- _EXERCISE PROMPT_:
Find the count of lines in the material below that include the word "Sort". State nothing but that number.

- _INPUT MATERIAL_:

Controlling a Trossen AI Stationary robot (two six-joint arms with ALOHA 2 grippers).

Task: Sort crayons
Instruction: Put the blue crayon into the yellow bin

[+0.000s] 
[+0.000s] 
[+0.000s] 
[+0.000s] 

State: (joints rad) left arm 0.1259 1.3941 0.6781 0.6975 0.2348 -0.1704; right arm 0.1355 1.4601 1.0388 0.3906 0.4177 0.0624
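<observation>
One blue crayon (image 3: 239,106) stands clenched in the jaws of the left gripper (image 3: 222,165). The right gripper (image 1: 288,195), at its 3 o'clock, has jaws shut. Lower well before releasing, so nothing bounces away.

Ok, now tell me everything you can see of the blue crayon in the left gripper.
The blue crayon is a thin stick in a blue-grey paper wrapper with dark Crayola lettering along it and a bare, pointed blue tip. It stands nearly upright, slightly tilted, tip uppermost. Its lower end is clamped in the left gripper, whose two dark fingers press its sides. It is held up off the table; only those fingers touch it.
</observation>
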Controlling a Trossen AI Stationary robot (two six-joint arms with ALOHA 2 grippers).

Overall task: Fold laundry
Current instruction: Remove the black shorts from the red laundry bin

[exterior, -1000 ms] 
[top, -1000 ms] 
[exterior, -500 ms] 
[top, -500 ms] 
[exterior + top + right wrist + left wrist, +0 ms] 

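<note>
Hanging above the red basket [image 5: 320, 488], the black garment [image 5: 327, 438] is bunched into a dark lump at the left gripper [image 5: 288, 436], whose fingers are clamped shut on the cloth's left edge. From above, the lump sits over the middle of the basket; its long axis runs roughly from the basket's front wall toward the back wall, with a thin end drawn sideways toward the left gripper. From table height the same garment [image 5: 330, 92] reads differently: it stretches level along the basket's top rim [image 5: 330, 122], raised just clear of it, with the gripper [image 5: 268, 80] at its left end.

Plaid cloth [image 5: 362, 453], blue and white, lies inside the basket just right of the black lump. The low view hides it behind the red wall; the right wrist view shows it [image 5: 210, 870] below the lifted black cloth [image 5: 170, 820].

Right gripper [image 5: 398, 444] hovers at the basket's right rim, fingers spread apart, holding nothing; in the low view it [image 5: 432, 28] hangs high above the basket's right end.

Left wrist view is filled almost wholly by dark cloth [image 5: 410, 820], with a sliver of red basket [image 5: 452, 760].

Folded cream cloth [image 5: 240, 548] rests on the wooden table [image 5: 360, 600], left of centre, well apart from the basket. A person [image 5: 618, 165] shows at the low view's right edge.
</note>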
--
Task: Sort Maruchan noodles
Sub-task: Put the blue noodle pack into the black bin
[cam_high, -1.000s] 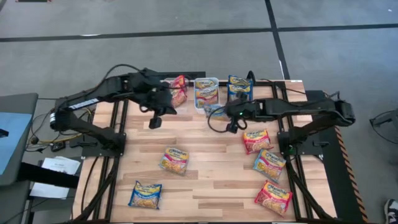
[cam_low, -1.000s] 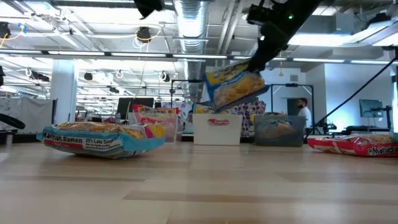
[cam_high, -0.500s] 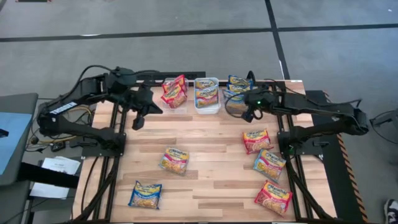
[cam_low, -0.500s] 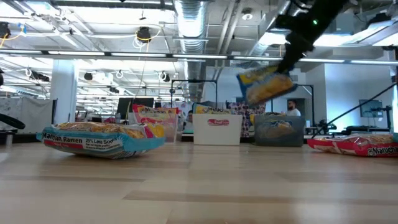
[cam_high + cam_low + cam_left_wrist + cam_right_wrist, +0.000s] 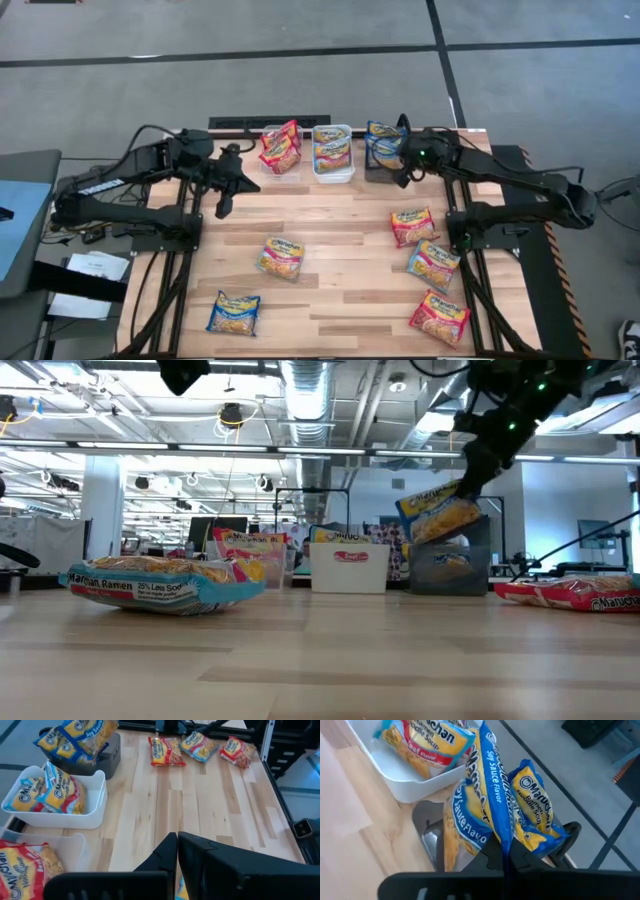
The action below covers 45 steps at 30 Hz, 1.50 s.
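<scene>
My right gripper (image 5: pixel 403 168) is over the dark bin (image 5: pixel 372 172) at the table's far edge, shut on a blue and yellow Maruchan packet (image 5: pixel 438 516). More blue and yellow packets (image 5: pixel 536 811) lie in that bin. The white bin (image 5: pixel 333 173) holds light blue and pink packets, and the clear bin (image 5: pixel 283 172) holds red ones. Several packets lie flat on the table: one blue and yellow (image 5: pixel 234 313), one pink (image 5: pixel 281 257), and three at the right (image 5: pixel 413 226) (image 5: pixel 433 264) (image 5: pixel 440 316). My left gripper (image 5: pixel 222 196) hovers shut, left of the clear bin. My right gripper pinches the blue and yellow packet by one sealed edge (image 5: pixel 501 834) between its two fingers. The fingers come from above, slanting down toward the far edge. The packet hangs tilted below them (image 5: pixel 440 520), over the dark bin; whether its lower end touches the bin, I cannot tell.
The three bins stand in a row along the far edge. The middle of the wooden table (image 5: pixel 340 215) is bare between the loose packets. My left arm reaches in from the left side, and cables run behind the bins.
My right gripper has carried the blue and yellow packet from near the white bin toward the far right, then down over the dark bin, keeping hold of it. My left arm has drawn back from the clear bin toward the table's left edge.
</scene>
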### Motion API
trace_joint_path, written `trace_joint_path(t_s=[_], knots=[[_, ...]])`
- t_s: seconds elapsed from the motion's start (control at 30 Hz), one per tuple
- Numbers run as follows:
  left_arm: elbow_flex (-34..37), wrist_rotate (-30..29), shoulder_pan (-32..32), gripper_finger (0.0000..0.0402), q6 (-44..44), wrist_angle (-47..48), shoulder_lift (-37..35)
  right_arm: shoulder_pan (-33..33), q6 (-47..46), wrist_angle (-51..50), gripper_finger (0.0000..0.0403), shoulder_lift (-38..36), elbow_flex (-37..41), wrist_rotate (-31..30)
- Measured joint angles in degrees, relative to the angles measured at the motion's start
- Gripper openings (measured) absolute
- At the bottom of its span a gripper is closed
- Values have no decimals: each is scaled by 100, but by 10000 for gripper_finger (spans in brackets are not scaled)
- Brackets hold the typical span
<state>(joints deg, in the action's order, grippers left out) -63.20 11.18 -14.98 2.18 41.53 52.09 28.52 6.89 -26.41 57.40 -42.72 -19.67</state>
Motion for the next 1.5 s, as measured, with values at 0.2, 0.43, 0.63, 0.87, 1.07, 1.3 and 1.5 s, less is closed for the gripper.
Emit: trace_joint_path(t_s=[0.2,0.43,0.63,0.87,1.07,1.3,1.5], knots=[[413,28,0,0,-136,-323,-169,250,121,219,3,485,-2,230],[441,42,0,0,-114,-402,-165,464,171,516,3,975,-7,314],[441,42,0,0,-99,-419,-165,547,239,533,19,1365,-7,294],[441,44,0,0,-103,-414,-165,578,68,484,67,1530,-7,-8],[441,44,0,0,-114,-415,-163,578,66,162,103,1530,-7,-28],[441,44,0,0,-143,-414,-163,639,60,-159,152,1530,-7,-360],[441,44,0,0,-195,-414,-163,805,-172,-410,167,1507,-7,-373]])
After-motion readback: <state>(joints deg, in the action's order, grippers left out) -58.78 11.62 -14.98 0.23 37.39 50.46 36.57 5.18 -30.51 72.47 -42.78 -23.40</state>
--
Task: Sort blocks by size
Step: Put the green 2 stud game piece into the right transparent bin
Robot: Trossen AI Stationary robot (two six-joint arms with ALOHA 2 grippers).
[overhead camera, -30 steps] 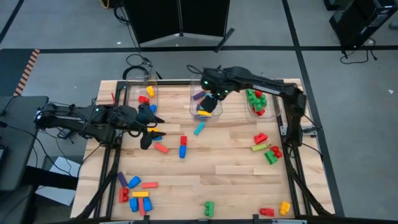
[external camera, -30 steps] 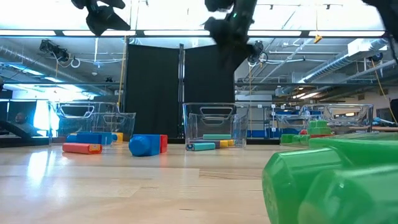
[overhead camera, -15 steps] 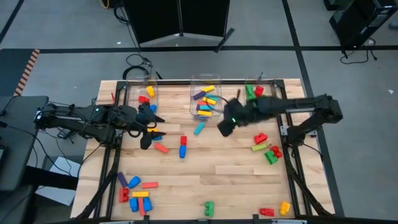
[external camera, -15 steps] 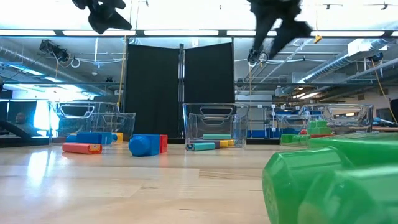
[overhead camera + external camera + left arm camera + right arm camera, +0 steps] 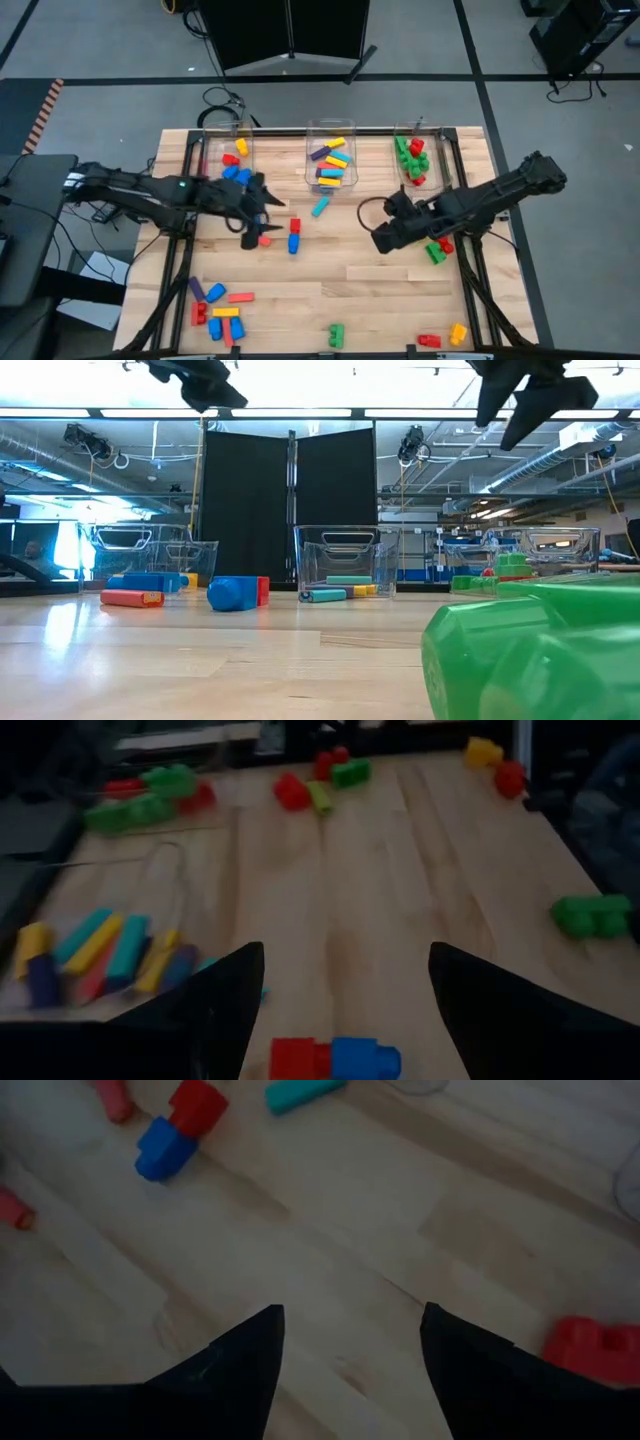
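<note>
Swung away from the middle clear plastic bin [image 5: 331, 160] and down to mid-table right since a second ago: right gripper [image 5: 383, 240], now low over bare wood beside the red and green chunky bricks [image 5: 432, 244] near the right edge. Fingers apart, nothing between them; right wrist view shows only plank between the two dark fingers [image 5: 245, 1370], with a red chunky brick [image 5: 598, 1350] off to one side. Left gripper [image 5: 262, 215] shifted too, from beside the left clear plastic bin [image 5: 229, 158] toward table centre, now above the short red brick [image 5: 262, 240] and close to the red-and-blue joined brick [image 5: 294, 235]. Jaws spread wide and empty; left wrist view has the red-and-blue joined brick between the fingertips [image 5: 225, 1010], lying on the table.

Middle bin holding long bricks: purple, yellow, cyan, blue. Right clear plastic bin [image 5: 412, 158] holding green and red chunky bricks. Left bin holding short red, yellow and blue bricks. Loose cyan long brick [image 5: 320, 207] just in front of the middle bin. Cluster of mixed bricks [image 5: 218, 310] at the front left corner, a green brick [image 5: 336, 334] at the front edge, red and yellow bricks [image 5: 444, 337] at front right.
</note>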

- _RESPONSE TO THE EXERCISE_:
3